What to look for in dog boots
When shopping for dog boots, look for ones that are water resistant, since you'll be taking them on the ice and snow. The sole should have a good grip on it so that your dog won't be slipping on the ice as well. Find ones with Velcro straps that you can easily adjust, and make sure the sole is flexible. Of course, find winter boots with good reviews from other dog owners so you know that you're making the right selection.
To figure out what size boots your dog wears, measure his paws. The best way to do this is to place him on a blank sheet of paper, and then draw a line at the front and the back of his paw, including his toenail. Take measuring tape and make a note of how long the paw is. Then, follow the same method to determine the width of his paws. You can also put a ruler on the floor and make your dog stand on it, or, when he's lying down, hold a tape measure up to his paws. The dog boot manufacturer should have a size chart on its page. If your dog's paw is between two sizes, choose the larger size so that he's not uncomfortable in his boots.

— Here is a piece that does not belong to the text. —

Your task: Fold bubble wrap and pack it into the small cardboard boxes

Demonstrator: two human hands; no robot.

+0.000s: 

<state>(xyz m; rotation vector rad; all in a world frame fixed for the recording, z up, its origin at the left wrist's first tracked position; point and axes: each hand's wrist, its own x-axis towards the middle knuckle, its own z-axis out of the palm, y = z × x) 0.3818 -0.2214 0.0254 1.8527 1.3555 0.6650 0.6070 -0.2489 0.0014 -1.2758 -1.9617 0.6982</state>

Getting your dog used to his boots
Your dog won't naturally love his boots. Instead of putting them on him for the first time right before a walk, let him try them out around the house beforehand. As he's walking in them, give him treats and praise. As soon as you come back from a walk with your dog, take off the booties, since they can get pretty warm when your dog is indoors.
Always check with your veterinarian before changing your pet’s diet, medication, or physical activity routines. This information is not a substitute for a vet’s opinion.